Nous avons formulé quatre recommandations à l’attention de l’AMC sur la manière de renforcer les rapports et les communications sur cette question :  

  • Premièrement, renforcer et maintenir le leadership mondial pour ce qui est du financement des organisations de défense des droits des femmes, de l’élimination de la violence sexuelle et celle basée sur le genre, et de la santé et des droits sexuels et reproductifs. Les augmentations enregistrées à ce jour constituent déjà un bon début, mais il faut aller encore plus loin.
  • Deuxièmement, améliorer la transparence autour de la manière dont l’AMC calcule le financement de l’égalité des genres. Cela comprend le codage, les rapports, les allocations, et plus encore. Cela est lié aux préoccupations de la vérificatrice générale concernant la compréhension des impacts et des résultats. 

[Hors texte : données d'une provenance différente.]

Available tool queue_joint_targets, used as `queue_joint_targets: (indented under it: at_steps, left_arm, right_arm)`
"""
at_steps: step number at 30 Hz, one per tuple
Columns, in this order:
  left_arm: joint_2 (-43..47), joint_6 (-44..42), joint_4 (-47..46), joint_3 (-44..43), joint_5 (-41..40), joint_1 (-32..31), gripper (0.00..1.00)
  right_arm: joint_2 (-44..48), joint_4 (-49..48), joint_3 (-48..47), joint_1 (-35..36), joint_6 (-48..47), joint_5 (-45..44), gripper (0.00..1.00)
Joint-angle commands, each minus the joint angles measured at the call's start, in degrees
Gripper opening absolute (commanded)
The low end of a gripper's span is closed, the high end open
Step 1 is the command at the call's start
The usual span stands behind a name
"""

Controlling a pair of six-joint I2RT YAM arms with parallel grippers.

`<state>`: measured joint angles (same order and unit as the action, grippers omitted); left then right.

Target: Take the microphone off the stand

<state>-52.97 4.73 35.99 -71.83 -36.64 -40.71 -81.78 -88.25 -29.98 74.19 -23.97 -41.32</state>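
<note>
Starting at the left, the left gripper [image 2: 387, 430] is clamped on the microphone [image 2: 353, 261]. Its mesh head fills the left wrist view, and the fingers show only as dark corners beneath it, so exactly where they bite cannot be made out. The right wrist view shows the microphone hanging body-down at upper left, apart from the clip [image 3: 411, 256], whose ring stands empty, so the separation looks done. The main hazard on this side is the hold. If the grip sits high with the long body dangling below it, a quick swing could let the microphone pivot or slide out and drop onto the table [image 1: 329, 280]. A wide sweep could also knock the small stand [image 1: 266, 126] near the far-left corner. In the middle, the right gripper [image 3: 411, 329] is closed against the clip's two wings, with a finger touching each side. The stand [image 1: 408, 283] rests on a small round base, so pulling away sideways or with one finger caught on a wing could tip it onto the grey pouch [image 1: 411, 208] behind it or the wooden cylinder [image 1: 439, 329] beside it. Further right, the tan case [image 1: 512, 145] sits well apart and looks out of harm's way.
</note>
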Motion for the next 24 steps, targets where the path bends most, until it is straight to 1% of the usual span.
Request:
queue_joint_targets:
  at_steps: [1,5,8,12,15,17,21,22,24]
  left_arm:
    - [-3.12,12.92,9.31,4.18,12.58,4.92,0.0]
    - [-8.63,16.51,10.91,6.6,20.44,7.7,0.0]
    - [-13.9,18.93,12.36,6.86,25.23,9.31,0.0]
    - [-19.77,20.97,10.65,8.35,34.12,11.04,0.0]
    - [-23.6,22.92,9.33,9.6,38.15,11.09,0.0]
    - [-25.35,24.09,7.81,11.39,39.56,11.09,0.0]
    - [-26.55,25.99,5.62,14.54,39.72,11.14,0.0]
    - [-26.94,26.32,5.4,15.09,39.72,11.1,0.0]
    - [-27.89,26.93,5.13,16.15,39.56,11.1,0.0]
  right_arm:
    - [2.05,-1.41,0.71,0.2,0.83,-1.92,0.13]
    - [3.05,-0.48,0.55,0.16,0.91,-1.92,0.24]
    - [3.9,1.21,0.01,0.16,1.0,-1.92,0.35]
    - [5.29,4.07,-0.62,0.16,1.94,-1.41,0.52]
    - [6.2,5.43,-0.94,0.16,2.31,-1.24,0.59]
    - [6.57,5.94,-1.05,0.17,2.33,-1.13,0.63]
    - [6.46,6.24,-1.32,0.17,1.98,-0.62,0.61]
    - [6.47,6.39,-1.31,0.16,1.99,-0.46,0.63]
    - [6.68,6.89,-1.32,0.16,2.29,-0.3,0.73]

  • Troisièmement, améliorer les rapports publics sur les investissements. Le rapport annuel de l’AMC au Parlement pourrait inclure une annexe sur le financement de l’égalité des genres qui comprendrait une ventilation des marqueurs de l’égalité des genres, des financements versés à des domaines clés tels que les organisations de défense des droits des femmes, la SDSR, ainsi que les initiatives LGBTQI+. Il serait également utile de situer ces données en contexte en effectuant des comparaisons avec les années précédentes.
  • Enfin, augmenter les investissements dans les programmes dont le marqueur de l’égalité des genres porte la mention « principal » et dans les champs d’action de la PAIF où les progrès ont été plus lents, notamment dans les programmes du champ de l’aide humanitaire et de celui de l’environnement et du climat. Étant donné qu’il est urgent d’investir davantage dans ces deux champs, il convient de veiller de manière spécifique à ce que les objectifs féministes aient une place importante dans les programmes menés dans ces champs.

L’année dernière, plusieurs réflexions sur la PAIF ont mis l’accent sur le fait que l’un des principaux arguments avancés depuis 2017 a été de changer la discussion. Les questions de justice en matière de genre, auparavant reléguées à un thème « transversal », font de plus en plus partie des conversations courantes de la coopération canadienne au développement. Nous avons connu des progrès. Cependant, il est maintenant temps de s’appuyer sur ces premiers progrès et sur la promesse contenue dans la PAIF de soutenir le changement féministe de manière nouvelle et plus efficace.